Kritis taking care of multiple namespaces

24 views
Skip to first unread message

Eduardo Munari

unread,
Nov 3, 2020, 3:36:10 PM11/3/20
to Kritis users

Hey guys, I’m working on a context and facing a kinda weird issue.


Context is, I’m deploying Kritis on my K8s Cluster on a 'default' namespace.
I’m, also, deploying two GAPs/AttestationAuthorities, one for the 'default' namespace and one for the 'test' namespace.

The thing is, whenever I try to deploy a pod on my 'default' namespace (same namespace that Kritis is deployed), everything works pretty normal and Kritis is able to validate and allow/block all images/pods.
But, whenever I try to deploy a pod on the 'test' namespace, kritis-validation-hook pod logs get stuck and I get the following error on my terminal:


Error from server (InternalError): error when creating "pod.yaml": Internal error occurred: failed calling webhook "kritis-validation-hook.grafeas.io": Post https://kritis-validation-hook.default.svc:443/?timeout=30s: net/http: request canceled (Client.Timeout exceeded while awaiting headers)

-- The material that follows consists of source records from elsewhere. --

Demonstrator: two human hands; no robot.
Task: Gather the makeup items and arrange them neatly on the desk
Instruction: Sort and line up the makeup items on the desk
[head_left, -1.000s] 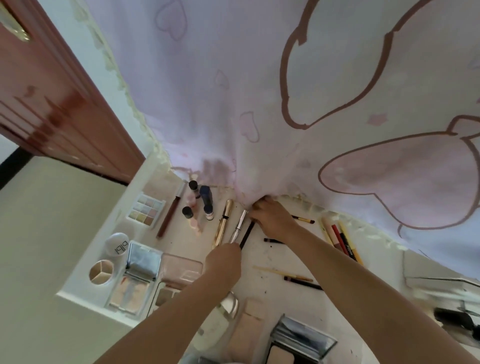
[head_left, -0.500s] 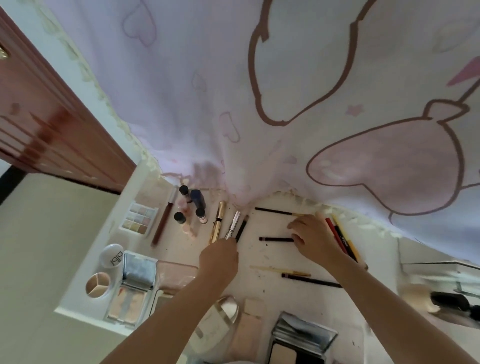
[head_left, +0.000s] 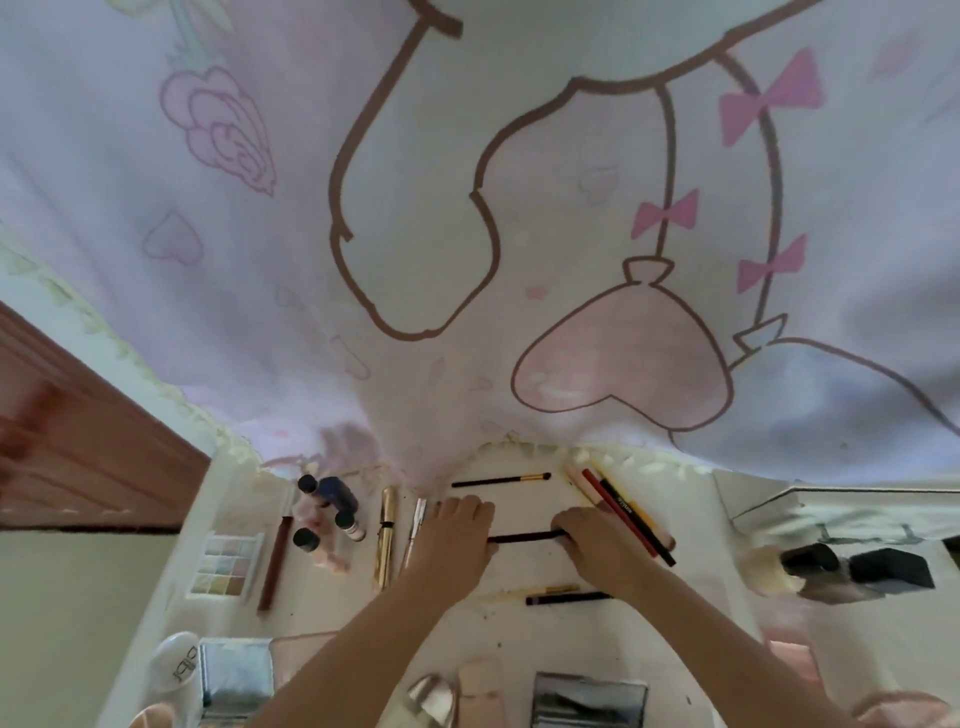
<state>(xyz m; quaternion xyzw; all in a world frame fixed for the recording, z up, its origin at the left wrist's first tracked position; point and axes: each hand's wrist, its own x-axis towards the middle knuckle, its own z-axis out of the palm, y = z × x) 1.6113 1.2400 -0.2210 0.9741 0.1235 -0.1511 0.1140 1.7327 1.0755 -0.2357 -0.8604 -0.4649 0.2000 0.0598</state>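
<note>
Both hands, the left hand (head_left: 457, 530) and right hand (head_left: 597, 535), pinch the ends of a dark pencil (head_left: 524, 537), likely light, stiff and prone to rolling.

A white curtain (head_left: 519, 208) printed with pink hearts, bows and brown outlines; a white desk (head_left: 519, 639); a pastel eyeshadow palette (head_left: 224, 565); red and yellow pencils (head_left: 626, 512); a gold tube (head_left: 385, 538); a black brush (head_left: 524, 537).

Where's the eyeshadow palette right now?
Head view, left side of the desk: the eyeshadow palette lies flat near the desk's left edge, just left of a brown pencil and the small bottles, well clear of both hands.
</note>
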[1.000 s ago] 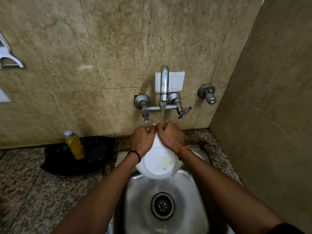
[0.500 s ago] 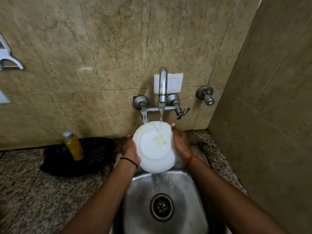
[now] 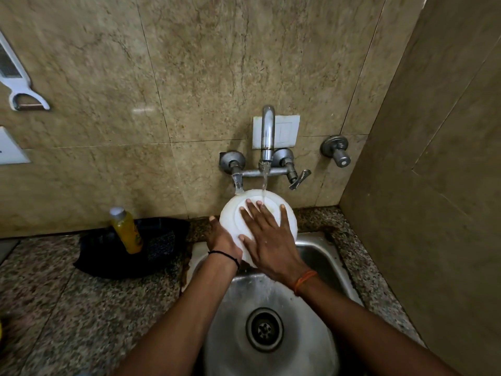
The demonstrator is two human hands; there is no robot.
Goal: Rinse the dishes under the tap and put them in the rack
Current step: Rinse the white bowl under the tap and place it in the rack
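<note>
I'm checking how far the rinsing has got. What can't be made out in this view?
- Head view: the plate face is mostly covered by the right hand, so leftover residue cannot be judged.
- Left hand: its fingers go behind the plate's rim; the grip is hidden.
- No rack appears in the frame.
- Sink: its near edge is cut off at the bottom.

A small home kitchen corner is shown. A round-drained steel sink [image 3: 320, 256] is set into a speckled granite tabletop [image 3: 54, 308], and a wall-mounted tap [image 3: 267, 134] with two side valves is fixed to large beige stone-look tiles [image 3: 189, 77], with water running from its spout. A yellow bottle [image 3: 126, 230] of liquid is stood in a black tray [image 3: 95, 256] beside the sink, and a white grater and peeler [image 3: 16, 77] is hung on the wall at the left.
</note>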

To get things weirder, if I delete the Occurrence related to the image on the 'test' namespace, my logs on the kritis-validation-hook pod get unstuck and prints the message that the image is attested and its allowed to be deployed (although the image is attested, when I get the timeout error it doesn’t get deployed).

Do you guys have any ideia about this problem?
And btw, am I doing things right? I mean, is it ok to deploy Kritis on a namespace and deploy GAPs and Authorities to check all other namespaces in the cluster?
Btw, I’m using the same secret (deployed on the 'default' namespace) for all Attestations.

Thanks!

Qifan Pu

unread,
Nov 3, 2020, 5:52:40 PM11/3/20
to Eduardo Munari, Kritis users
Hi Eduardo,

Yeah the policies are scoped to namespaces so I don't think this is an issue. 
What you observed seems bizarre, does it work when you only deploy to "test" namespace?

Best,
Qifan

--
You received this message because you are subscribed to the Google Groups "Kritis users" group.
To unsubscribe from this group and stop receiving emails from it, send an email to kritis-users...@googlegroups.com.
To view this discussion on the web visit https://groups.google.com/d/msgid/kritis-users/2bffbfdc-1af2-42fd-a44d-c5c618635d71n%40googlegroups.com.

Eduardo Munari

unread,
Nov 4, 2020, 7:08:36 AM11/4/20
to Qifan Pu, Kritis users
Hello Qifan! First of all, thank you for your answer, really appreciate it!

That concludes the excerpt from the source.